После обеда и концерта Шкуро пригласил Деникина в свой особняк, где уже была приготовлена делегация горожан, благодарных главнокомандующему за то, что его войска принесли в город счастье, покой и безопасность. После беседы с делегацией Шкуро уверенно обратился к Деникину с просьбой:
— Антон Иваныч, как отца родного прощу: отпуск нужен, чтоб съездить к жене. Она сейчас в Кисловодске.
— Разумеется, Андрей. Две недели хватит? Тогда собирайся. Сейчас и поедем. В моем поезде до Екатеринодара, а оттуда — в Кисловодск.
IX
Стахееву бы наслаждаться погожим выходным днем, предвкушением картошки, купленной на Сухаревке и уже почти готовой, а он терзал себя, проклиная услужливый интеллигентский разум, позволяющий жить в Москве в покойном одиночестве, притворяясь, будто верит в то, что все будет хорошо: Леночка в письме высказала желание пока остаться в Воронеже, где такой дешевый рынок. Она считала, что Деникина остановят, и до них он не дойдет… Это же лживое самоуспокоение. Вот лежит «Правда» со статьей Ленина «Все на борьбу с Деникиным». И даже Пролеткульт опубликовал обращение: «Товарищи! Революция и все завоевания ее в опасности. Главная задача момента — борьба с врагом и победа над ним. Президиум Цека Всероссийского совета Пролеткульта призывает все пролеткульты дать максимум своих работников и студийцев для работы на красный фронт…»

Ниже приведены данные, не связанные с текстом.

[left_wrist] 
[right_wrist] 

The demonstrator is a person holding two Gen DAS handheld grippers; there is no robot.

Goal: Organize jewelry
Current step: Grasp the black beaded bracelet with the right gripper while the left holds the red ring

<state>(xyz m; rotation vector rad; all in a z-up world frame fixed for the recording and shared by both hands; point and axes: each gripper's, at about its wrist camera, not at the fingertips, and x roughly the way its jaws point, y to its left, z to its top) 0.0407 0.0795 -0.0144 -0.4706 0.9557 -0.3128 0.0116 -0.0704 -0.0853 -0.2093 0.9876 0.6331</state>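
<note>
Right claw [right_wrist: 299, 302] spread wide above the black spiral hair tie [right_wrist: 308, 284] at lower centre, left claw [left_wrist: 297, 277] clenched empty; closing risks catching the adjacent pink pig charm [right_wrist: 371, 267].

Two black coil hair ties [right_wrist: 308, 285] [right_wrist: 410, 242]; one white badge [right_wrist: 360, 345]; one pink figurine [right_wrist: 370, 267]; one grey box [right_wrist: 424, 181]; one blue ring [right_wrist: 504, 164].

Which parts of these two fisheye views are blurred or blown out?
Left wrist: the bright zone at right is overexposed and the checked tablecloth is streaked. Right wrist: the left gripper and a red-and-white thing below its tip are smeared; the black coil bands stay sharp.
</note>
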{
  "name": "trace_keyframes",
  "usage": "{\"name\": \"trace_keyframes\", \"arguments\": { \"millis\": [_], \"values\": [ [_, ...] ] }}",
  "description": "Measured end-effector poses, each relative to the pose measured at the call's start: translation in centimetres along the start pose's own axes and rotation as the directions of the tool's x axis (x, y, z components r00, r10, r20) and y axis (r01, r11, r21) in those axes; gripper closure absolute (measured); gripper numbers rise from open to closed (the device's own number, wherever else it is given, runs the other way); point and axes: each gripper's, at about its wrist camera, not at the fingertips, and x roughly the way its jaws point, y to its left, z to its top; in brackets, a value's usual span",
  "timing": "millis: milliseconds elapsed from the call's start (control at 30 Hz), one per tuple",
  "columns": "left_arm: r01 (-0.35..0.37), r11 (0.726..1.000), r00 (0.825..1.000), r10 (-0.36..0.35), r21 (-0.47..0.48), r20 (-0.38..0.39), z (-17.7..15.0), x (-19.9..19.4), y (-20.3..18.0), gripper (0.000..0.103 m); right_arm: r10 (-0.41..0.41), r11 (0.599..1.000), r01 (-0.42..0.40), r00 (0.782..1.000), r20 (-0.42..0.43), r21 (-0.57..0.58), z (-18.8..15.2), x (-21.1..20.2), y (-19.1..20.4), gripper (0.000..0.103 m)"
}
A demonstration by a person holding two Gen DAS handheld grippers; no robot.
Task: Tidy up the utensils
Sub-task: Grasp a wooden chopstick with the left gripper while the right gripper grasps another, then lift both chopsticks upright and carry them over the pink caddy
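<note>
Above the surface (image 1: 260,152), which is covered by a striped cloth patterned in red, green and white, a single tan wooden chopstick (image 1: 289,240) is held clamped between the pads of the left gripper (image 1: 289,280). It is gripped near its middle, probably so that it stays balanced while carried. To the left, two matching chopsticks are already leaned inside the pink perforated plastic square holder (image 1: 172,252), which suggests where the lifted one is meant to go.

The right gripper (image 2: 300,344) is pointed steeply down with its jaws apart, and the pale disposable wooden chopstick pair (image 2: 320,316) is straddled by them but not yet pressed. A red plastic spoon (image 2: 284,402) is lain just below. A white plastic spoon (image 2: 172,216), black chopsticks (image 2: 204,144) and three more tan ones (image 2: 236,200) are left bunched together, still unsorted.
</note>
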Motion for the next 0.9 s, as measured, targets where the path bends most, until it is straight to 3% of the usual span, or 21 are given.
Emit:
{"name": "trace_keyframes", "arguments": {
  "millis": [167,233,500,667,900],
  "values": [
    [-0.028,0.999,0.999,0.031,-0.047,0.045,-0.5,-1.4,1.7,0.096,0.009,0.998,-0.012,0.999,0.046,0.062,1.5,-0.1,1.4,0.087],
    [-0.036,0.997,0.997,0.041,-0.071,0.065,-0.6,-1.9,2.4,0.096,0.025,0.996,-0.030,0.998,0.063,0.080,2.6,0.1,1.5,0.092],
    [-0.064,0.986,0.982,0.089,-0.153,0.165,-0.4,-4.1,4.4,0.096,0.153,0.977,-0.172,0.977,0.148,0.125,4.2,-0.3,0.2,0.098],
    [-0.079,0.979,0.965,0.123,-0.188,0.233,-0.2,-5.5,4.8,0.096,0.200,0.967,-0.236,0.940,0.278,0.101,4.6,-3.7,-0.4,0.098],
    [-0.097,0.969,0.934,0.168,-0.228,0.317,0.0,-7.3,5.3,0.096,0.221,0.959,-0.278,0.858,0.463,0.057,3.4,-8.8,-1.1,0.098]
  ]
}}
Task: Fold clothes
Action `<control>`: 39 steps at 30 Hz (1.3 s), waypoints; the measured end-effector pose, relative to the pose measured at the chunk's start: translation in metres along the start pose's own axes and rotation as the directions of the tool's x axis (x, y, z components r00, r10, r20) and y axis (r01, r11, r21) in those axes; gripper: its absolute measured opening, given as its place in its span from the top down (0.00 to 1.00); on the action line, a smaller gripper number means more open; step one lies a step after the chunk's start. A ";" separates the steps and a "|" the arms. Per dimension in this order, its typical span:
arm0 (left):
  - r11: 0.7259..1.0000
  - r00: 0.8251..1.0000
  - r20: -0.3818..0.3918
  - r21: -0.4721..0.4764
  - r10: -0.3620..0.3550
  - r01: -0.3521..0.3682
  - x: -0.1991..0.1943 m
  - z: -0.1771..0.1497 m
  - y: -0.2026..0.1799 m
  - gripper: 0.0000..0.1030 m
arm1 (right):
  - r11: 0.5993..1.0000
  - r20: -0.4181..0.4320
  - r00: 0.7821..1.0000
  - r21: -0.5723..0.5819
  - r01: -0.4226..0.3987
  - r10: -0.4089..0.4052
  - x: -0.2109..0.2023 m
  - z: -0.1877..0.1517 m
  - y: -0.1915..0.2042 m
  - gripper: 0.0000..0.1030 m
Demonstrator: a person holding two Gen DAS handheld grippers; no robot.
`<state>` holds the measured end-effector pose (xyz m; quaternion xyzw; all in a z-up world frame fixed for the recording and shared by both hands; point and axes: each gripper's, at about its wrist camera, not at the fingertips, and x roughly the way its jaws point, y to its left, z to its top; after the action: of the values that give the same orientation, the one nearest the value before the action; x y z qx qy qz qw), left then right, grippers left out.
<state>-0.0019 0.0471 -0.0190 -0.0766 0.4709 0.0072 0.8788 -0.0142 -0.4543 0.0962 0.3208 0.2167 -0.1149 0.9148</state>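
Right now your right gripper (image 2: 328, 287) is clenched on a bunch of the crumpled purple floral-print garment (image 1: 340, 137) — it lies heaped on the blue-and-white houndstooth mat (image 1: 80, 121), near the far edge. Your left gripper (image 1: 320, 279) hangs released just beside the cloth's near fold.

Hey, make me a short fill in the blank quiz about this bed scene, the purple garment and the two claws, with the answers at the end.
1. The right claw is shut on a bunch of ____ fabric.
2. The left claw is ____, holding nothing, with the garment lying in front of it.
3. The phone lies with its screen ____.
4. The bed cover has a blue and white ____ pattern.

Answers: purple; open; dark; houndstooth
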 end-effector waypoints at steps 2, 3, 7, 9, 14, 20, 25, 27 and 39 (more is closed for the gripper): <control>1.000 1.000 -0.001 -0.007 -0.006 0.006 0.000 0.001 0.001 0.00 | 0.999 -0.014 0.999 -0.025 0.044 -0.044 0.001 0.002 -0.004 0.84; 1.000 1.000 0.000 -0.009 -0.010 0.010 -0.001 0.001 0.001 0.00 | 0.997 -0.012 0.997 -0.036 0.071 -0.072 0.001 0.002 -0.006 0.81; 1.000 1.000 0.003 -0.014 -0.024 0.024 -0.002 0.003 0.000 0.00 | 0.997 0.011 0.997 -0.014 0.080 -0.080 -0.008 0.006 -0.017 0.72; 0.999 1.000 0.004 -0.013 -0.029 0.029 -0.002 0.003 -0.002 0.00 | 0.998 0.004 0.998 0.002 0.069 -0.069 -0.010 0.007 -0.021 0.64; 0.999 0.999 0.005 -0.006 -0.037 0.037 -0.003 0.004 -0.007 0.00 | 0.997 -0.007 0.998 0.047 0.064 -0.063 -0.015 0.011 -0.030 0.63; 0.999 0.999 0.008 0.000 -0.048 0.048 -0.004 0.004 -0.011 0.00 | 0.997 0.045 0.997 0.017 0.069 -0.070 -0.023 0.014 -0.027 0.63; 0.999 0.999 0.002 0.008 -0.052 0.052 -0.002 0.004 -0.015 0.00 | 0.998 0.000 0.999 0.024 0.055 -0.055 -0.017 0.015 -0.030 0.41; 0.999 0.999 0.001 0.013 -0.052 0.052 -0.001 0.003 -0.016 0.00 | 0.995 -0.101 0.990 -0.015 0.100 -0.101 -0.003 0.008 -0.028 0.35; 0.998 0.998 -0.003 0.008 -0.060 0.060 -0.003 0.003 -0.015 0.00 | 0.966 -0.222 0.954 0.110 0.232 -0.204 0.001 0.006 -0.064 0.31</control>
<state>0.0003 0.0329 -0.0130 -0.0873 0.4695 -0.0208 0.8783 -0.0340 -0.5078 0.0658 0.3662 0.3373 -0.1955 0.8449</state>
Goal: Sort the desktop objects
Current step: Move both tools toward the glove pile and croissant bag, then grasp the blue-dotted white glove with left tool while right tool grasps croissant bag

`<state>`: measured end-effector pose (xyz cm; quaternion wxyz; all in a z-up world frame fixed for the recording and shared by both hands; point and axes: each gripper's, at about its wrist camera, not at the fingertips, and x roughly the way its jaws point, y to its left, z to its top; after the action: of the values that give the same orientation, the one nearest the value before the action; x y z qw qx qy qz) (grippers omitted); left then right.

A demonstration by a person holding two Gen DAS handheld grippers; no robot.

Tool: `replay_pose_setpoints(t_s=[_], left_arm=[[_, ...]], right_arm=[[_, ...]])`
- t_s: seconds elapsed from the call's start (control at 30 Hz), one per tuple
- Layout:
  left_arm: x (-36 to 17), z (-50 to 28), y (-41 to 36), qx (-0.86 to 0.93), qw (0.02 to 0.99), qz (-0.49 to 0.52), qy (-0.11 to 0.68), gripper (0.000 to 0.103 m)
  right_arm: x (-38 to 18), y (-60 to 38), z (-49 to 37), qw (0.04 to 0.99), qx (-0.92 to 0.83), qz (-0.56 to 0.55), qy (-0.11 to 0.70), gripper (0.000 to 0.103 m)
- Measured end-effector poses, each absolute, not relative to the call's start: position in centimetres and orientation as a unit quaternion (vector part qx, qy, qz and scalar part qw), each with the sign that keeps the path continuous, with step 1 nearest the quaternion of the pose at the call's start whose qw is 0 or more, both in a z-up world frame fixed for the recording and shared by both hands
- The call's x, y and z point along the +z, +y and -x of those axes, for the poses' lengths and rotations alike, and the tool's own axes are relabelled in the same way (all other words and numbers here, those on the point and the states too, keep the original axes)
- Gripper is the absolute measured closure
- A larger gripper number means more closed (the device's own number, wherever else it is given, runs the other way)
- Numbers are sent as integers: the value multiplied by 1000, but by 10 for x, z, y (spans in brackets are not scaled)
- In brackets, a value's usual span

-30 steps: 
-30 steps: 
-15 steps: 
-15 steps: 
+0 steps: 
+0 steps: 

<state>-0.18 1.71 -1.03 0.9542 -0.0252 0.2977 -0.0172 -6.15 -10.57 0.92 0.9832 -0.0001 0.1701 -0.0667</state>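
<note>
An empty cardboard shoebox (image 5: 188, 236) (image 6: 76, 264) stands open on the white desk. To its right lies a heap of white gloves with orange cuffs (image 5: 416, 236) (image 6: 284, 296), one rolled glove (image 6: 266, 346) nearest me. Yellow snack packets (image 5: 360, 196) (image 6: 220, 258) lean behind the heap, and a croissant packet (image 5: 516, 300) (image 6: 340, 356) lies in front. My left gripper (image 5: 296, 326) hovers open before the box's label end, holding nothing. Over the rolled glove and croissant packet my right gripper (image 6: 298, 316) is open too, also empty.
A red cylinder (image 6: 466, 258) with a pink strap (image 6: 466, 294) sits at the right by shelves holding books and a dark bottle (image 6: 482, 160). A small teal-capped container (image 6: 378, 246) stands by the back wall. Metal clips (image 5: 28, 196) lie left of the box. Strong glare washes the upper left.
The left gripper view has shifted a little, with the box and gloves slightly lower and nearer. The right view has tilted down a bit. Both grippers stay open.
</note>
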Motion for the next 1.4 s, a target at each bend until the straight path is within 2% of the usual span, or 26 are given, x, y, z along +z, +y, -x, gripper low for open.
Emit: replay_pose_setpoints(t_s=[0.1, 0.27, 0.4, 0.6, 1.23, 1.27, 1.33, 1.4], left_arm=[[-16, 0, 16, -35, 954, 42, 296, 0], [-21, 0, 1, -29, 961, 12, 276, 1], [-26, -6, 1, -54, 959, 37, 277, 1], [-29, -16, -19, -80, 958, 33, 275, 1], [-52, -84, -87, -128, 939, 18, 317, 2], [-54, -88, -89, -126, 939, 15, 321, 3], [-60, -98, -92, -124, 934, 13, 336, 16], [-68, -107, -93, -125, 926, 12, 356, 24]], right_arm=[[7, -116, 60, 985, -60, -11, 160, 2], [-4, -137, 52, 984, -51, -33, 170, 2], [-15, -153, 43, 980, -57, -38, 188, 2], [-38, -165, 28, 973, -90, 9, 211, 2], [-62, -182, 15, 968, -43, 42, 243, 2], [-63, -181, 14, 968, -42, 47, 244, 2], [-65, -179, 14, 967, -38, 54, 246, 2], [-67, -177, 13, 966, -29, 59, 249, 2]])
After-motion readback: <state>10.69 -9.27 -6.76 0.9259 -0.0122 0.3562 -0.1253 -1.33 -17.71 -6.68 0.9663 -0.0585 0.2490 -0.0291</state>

Так и осталось непонятно, кстати или некстати явился Палихин. На нем все новое; красноармейский шлем с нашитой звездой, гимнастерка с синими кавалерийскими петлицами и тремя кубиками на рукаве, начищенные сапоги гармошкой с металлическим блеском шпор… Эти шпоры несколько удивили:
— У вас же на Кубани их не носят. Лошадей жалеют.
— Так я ж не на Кубани, а на Высших кавалерийских курсах.
— Вы со Степаном по очереди? Он уехал на фронт, а ты его заменил?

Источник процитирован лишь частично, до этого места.